Monday, January 20, 2020

Gods, Clerics, and The Game

What qualifies as a God?

Imagine playing N-dimensional chess on a board as big as the solar system. Gazillions of cells. Your adversaries as numerous as sand grains on a beach, each with their own unique winning condition. The Game advances at snail pace, but is constantly moving.

A mortal soul is a mere piece on the board. A speck of dust in the Universe. Insignificant to you and the other players. Yet, you need to beckon the attention of souls, since as an instrumental part of The Game, their cooperation (or consumption) is needed to come further ahead in it. And advance it to your advantage. Without pieces, there's no game.

Winning is a gargantuan task in such a complex play; out of the question. Just advancing The Game in the next favorable move in the foreseeable horizon is enough for any player like you. And remember, time is just another dimension of the board, so The game is NOT linear in that sense. Nobody even remembers what the winning price was. But you bet it must be HUGE. Or the best joke ever perpetrated: a game to keep everyone busy without any cause, effect, or end. Nihilism at its best.

That's it. A God is simply an alien creature playing a game of power against other such entities. The Game. Mortal souls are just oil for the engine, wood for the fire. An Avatar is just a manifestation of a God made simple enough so that a mortal soul can comprehend and interact with it, without having their brains immediately exploding.

Some players (Gods) prefer to keep more active and engaged. Others are more distant. Some are direct on how they interact with the souls. Others act in whispers and shadows. The chances of a playing Avatar/God to pay any mind to a mortal soul is directly proportional to how much they think acting will bring them further in The Game.

Weirdo Gods, Tim Molloy


A mortal soul may ask: how do I become a God? How do I get to take decisions in The Game, and stop being a coin to trade, a resource to burn and consume by the decision-makers? See, unfortunately despite its quasi-infinite vastness, the number of player agents is decisively finite. Quasi, remember?

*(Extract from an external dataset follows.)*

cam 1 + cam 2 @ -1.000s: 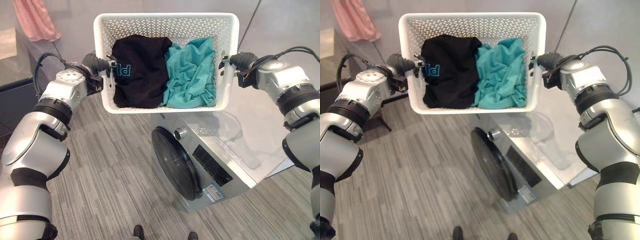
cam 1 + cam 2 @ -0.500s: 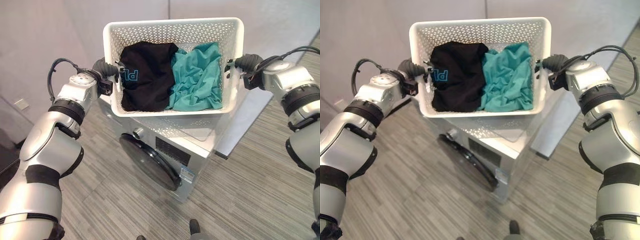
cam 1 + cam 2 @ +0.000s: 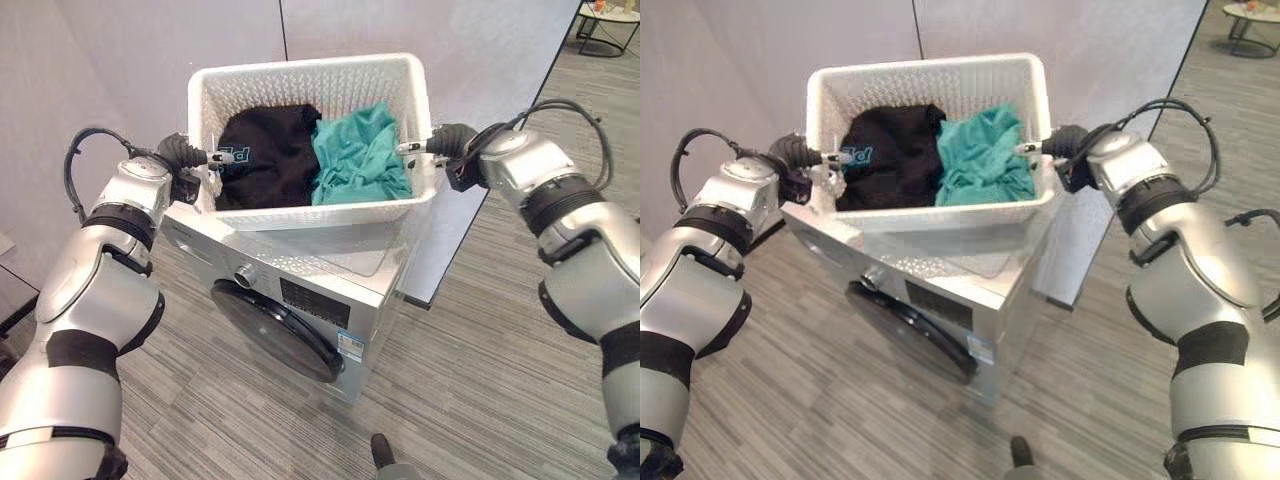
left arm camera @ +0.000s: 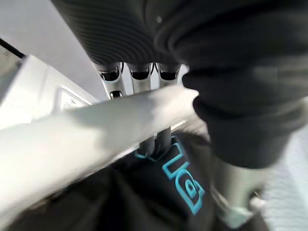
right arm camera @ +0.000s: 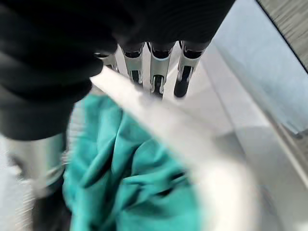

Not only that, but the number of players has to remain constant. Any perished Avatar/God has to be immediately replaced by an eager side-liner. Failing to do so hastily breaks an essential equilibrium, and such a blasphemy echoes through existence, past present and future. That's why, despite insane competition in The Game, everyone is happy to see a new face replace the old one. A God has to be completely forgotten to die. Its pieces on the board completely removed, passages on tomes and writings fully erased. It takes eons for such a happenstance. But as just an additional dimension, time is an afterthought in this whole business. So a God dying does comes up.

The Cleric

There are priests, proselytizers, lecturers, moralists, atheists, and a full plethora or other individuals devoting a considerable amount of effort studying The Game, its implications, and how mortal souls interact with it (hint: as victims). Then, you have Clerics. They GROK exactly the irony of their position. Collecting thought, praise, and worship to a God that sees its devout and pious zealots as ants it ultimately has to consume (fuel-providing ants, then).

But an Avatar/God does need the work of a Cleric. Or at the very least it facilitates their position on The Game considerably. A conduit of mortal souls, a Cleric's work is greatly appreciated. Their worth unquestionable. Hence the concession of occasional Prayers to lure those juicy souls like mosquitoes in a swamp going after the lamp.

Inter-cosmic symbiosis with abysmal unbalanced power dynamics. But at least both agreed to play.


Good luck, pal! A. Shipwright

The Magic User?

Magic-Users (wizards, mages, sorcerers). Joke is on them. Their magic and powers come from the exact same source as for Clerics. The Game. And its players. A MU just ignores being part of play. Denies the possibility by principle and philosophy. Approaching everything like a black box. Taking short-cuts, trying to bend the rules of The Game. Poke it, and see what works, without fully rationalizing or understanding.

Whenever a summoning circle is laid out, pentagrams and candles on the floor, a MU is doing the exact same work as a Cleric would do. They just don't understand the consequences and price of what they're asking for. Gods will chuckle at their board, seeing that speck of dust sparkle for a second. Bless the ignorant fouls.